Menurut Purbaya, pembentukan PFII diharapkan mampu memperkuat kedaulatan ekonomi nasional sekaligus menarik pelaku jasa keuangan dari dalam maupun luar negeri. Kawasan tersebut diproyeksikan menjadi sumber pembiayaan baru bagi proyek strategis nasional, pembangunan infrastruktur, serta proyek pembiayaan iklim dan pembangunan berkelanjutan.
PFII juga akan dikembangkan sebagai pusat pengembangan keuangan syariah, ekonomi hijau, ekonomi biru, teknologi finansial (financial technology/fintech), keuangan digital, dan infrastruktur pasar keuangan global. Pemerintah menilai integrasi tersebut akan mempercepat alih teknologi, meningkatkan kualitas sumber daya manusia, dan membuka peluang ekonomi yang lebih luas.
Tawarkan Beragam Insentif
Untuk meningkatkan daya tarik bagi investor global, RUU PFII memuat berbagai insentif, antara lain fasilitas perpajakan dan kepabeanan, kemudahan perizinan usaha, fasilitas ketenagakerjaan, pemberian golden visa, serta kemudahan residensi bagi pelaku usaha dan tenaga profesional. "Terdapat pengaturan kekhususan yaitu penggunaan bahasa Inggris, kegiatan usaha di PFII dilakukan dengan valuta asing," kata Purbaya.
Dari sisi kelembagaan, pemerintah juga menyiapkan tata kelola khusus guna memberikan kepastian hukum bagi pelaku usaha.
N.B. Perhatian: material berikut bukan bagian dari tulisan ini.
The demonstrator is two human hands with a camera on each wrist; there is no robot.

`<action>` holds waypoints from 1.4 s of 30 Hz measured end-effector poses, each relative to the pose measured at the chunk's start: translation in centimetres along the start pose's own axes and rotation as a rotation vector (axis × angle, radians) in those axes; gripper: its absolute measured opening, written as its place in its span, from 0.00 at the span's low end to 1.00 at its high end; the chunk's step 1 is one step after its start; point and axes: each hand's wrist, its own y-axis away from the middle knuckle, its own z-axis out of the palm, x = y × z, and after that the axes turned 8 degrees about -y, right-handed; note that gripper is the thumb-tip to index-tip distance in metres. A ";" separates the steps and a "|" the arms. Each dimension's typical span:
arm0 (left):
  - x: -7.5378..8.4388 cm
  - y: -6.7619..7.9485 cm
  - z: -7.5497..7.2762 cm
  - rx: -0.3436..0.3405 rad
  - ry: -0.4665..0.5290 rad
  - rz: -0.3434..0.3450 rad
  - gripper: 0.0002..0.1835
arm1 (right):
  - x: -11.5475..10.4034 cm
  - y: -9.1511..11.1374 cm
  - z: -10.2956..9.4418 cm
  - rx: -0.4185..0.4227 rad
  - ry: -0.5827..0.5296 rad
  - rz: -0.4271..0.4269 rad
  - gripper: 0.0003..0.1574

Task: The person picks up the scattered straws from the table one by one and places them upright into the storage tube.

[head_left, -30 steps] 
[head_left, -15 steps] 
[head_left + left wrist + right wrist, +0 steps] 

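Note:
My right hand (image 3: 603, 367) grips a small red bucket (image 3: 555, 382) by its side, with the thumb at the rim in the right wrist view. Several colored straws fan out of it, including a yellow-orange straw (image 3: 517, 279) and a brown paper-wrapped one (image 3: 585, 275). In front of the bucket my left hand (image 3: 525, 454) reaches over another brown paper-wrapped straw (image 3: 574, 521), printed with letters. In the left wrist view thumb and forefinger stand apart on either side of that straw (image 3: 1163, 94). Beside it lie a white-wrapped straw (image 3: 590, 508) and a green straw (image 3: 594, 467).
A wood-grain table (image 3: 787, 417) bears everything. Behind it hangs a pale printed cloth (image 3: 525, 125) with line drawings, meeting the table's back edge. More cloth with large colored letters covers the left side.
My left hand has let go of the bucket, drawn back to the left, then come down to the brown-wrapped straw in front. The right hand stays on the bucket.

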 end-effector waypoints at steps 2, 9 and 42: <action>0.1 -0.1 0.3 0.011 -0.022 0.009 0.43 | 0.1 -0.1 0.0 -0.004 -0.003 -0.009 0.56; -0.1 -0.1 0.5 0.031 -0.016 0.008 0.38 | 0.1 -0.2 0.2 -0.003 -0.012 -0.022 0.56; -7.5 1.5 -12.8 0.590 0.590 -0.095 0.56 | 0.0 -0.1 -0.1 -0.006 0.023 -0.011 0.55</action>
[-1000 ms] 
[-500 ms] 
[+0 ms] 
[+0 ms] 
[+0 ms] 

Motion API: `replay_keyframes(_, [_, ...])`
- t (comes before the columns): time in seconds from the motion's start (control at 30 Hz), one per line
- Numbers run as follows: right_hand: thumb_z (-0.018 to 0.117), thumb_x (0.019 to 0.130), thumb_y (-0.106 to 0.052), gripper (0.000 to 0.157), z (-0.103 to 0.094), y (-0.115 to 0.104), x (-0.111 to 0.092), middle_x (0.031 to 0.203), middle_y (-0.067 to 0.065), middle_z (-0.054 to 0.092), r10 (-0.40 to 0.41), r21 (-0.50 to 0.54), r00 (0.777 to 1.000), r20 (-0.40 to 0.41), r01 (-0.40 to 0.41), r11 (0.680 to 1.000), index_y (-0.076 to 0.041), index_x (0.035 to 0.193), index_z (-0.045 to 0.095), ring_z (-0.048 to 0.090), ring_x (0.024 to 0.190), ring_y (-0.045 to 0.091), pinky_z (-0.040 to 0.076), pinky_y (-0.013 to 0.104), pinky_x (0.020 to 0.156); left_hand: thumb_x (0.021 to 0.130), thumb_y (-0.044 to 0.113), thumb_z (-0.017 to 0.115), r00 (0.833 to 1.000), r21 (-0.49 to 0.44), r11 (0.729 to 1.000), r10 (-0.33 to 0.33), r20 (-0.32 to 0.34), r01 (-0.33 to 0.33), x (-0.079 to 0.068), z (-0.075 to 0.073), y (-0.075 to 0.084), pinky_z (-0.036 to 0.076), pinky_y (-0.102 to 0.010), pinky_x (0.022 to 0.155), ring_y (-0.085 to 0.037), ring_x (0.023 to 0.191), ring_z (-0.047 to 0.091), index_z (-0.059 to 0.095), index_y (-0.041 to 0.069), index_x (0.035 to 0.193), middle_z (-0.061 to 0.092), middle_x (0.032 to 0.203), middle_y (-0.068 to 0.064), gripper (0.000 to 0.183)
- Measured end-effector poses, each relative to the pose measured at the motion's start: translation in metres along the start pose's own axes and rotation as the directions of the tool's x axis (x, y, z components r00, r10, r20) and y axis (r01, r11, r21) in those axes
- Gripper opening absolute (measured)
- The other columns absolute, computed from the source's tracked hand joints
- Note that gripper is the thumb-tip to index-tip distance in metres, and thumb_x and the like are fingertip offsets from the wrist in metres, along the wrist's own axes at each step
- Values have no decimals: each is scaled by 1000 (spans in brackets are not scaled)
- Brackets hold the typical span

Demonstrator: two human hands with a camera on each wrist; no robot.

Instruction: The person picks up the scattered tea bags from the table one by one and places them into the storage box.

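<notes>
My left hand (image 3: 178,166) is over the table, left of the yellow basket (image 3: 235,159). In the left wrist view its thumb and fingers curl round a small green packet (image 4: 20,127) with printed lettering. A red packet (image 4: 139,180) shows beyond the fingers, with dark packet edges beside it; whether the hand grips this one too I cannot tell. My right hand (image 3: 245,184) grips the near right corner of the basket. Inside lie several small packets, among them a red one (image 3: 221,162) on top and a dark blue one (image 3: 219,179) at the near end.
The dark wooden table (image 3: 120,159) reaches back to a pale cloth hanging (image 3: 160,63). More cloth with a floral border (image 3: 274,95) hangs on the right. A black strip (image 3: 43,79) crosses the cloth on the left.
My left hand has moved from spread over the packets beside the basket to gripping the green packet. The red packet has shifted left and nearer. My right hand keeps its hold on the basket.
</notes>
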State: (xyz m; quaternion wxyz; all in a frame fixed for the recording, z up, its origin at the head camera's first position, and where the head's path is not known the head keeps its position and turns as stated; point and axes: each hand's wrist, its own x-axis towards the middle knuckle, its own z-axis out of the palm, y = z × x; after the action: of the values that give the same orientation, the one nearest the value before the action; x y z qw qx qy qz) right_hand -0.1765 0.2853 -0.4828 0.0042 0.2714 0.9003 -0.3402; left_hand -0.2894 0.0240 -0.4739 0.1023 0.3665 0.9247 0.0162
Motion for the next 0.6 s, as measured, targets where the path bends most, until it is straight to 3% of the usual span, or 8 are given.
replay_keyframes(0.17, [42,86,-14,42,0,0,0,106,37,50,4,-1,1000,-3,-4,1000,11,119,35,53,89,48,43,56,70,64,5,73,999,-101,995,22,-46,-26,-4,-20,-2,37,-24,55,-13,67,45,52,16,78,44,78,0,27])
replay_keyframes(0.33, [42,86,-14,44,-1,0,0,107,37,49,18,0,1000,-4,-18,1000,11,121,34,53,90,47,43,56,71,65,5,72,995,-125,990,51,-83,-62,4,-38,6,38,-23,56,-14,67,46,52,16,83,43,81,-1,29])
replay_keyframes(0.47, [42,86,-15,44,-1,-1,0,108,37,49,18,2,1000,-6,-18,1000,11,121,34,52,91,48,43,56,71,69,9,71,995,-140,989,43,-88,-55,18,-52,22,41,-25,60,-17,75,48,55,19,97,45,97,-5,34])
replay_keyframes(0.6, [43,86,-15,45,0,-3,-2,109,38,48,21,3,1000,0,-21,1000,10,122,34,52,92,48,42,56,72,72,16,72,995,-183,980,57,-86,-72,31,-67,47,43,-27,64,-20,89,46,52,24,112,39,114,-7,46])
Struktur tersebut akan didukung oleh dewan PFII, lembaga pengelola kawasan, lembaga pengawas jasa keuangan, lembaga arbitrase, hingga pengadilan khusus yang menangani sengketa di kawasan PFII.
Baca Juga
Komisi XI DPR dan Pemerintah Sepakati RUU PFII Dibawa ke Rapat Paripurna
Purbaya menegaskan keberadaan PFII tidak hanya berorientasi pada pengembangan industri jasa keuangan, tetapi juga diarahkan untuk memperkuat pembiayaan sektor riil sehingga dapat mendorong investasi produktif dan menciptakan lapangan kerja.
"Pusat Finansial Internasional Indonesia tidak hanya ditujukan untuk menghimpun aktivitas sektor keuangan, tetapi juga untuk memperkuat pembiayaan sektor riil sehingga akan mendorong meningkatnya investasi produktif yang menciptakan lapangan kerja dan memperkuat pertumbuhan ekonomi nasional," jelasnya.
Melalui pembentukan PFII, pemerintah menargetkan Indonesia memiliki daya saing yang lebih kuat di tengah kompetisi pusat-pusat keuangan internasional. Kawasan ini diharapkan menjadi fondasi baru untuk memperluas sumber pembiayaan pembangunan, meningkatkan arus investasi, sekaligus memperkuat ketahanan ekonomi nasional dalam jangka panjang.